Detection Methods for CVE-2025-66630
Indicators of Compromise
- Duplicate or repeated session tokens appearing in application logs
- CSRF validation failures followed by successful bypass attempts
- Unusual patterns of session identifier collisions in database records
- Spike in rate limiting inconsistencies or bypasses
Detection Strategies
- Monitor application logs for duplicate UUID generation or session identifier collisions
- Implement anomaly detection for session fixation patterns or unusual authentication sequences
- Review Go runtime version and Fiber framework version across all deployed applications
- Audit middleware configuration to identify components using default UUID generation
Monitoring Recommendations
- Enable verbose logging on session and CSRF middleware to detect predictable token patterns
- Configure alerts for unusual rates of authentication or session-related events
- Implement entropy monitoring on systems running Fiber applications, particularly in containerized environments
- Deploy application security monitoring to detect session hijacking attempts
How to Mitigate CVE-2025-66630
Immediate Actions Required
- Upgrade Fiber framework to version 2.52.11 or later immediately
- Update Go runtime to version 1.24 or later where possible
- Audit all applications using Fiber v2 to identify affected deployments
- Invalidate all existing sessions and CSRF tokens after patching to eliminate potentially compromised identifiers
Patch Information
The vulnerability is fixed in Fiber version 2.52.11. The fix implements proper error handling for the crypto/rand calls within UUID generation functions, ensuring that errors are either propagated to calling code or handled in a way that prevents the use of predictable random values.

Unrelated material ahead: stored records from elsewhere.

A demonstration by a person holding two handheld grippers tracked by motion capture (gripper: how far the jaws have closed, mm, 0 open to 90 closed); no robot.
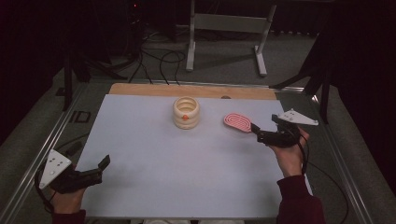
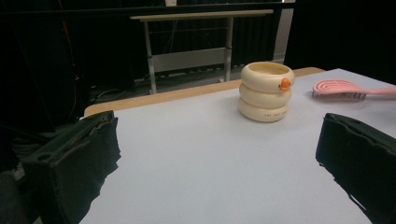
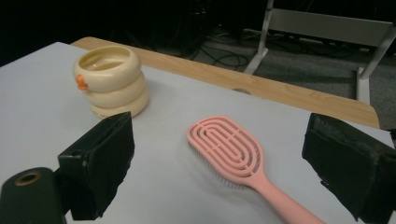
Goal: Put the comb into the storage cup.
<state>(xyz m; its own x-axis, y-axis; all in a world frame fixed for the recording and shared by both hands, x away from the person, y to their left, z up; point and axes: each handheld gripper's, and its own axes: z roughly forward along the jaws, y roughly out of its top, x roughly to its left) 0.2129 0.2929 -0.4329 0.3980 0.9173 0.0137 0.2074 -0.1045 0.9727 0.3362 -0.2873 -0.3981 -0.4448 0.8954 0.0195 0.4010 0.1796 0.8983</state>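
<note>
A cream holder made of three stacked rings (image 1: 186, 113) stands upright at the table's back middle, with a small orange knob on its side. To its right lies a pink hairbrush (image 1: 237, 122), bristles down, its handle pointing at my right gripper (image 1: 258, 132). That gripper is open, and in the right gripper view the hairbrush (image 3: 229, 151) has its handle running between the two spread jaws, untouched. My left gripper (image 1: 103, 167) is open and holds nothing at the front left corner. In its own view the cream holder (image 2: 266, 91) and the hairbrush (image 2: 338, 88) are far ahead.
A pale sheet (image 1: 177, 158) covers the table, with a bare wooden strip (image 1: 187, 89) along the back edge. Metal rails run along both sides. Beyond the table stand a white frame (image 1: 224, 23) and loose cables (image 1: 159, 60) on the floor.
</note>
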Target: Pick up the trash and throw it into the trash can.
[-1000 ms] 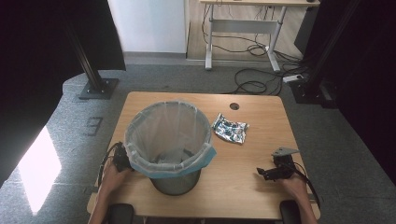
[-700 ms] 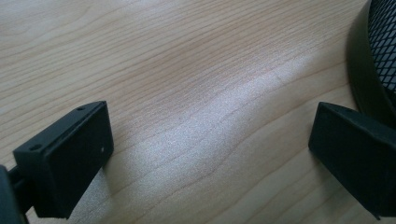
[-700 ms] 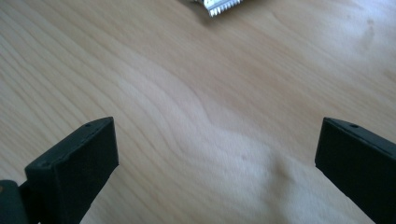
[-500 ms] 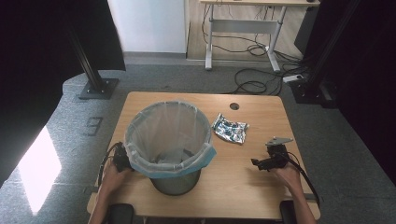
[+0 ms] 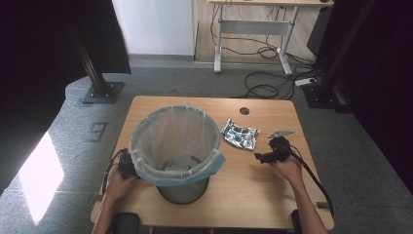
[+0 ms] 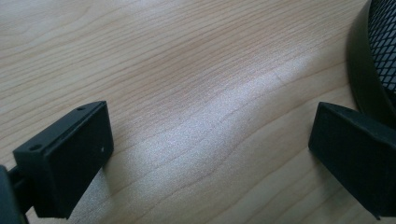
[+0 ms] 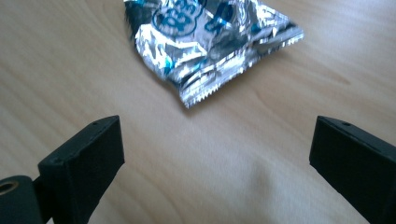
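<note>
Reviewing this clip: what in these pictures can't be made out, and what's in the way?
- Left claw, high view: tucked against the bin; the bag rim hides its tips.
- Bin bottom, high view: shadowed under the liner; contents unclear.
- Foil wrapper, right claw view: top cut by the frame edge, print only partly readable.
- Bin, left claw view: just a slice of base and mesh at the right edge.
- Right claw, high view: too small to judge its opening.

wrapper (image 5: 239,136): your crinkled silver-and-blue foil packet, flat on the table, right of the bin | bin (image 5: 176,151): your black mesh basket, upright, lined with a pale bag folded over its rim
</note>
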### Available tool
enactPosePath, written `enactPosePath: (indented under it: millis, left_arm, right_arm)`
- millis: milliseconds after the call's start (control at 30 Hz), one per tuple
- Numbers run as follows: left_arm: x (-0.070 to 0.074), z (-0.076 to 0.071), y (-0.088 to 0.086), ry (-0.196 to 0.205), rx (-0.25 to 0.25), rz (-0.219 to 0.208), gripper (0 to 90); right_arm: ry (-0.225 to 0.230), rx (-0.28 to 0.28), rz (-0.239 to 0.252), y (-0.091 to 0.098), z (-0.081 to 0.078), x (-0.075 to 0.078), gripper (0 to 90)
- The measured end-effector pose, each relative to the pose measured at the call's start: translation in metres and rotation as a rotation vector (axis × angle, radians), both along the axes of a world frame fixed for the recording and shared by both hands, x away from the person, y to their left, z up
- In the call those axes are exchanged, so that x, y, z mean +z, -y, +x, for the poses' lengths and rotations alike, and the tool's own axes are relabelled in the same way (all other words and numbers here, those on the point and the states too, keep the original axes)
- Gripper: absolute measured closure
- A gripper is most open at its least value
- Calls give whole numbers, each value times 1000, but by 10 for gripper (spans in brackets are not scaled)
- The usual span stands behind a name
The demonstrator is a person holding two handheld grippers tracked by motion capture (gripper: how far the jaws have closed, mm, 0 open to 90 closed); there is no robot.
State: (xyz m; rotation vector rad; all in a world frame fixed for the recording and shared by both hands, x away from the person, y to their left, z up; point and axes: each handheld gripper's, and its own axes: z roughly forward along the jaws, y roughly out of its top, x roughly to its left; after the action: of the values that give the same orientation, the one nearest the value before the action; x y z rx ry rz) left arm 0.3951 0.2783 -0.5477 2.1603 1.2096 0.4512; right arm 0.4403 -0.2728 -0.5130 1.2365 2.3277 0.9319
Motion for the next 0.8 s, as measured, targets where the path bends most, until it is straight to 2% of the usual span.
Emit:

For detailed patch information, refer to the following resources:
Workarounds
- If immediate upgrade is not possible, implement custom UUID generation with explicit error handling using crypto/rand.Read() directly
- Upgrade to Go 1.24 or later, which includes improvements to the crypto/rand implementation that address some underlying issues
- Consider implementing additional entropy sources or monitoring to detect low-entropy conditions
- Deploy rate limiting and anomaly detection at the network edge to mitigate potential exploitation attempts
# Upgrade Fiber to patched version
go get github.com/gofiber/fiber/v2@v2.52.11
# Verify installed version
go list -m github.com/gofiber/fiber/v2
# Update Go runtime to 1.24+ (recommended)
go install golang.org/dl/go1.24@latest
go1.24 download
Disclaimer: This content was generated using AI. While we strive for accuracy, please verify critical information with official sources.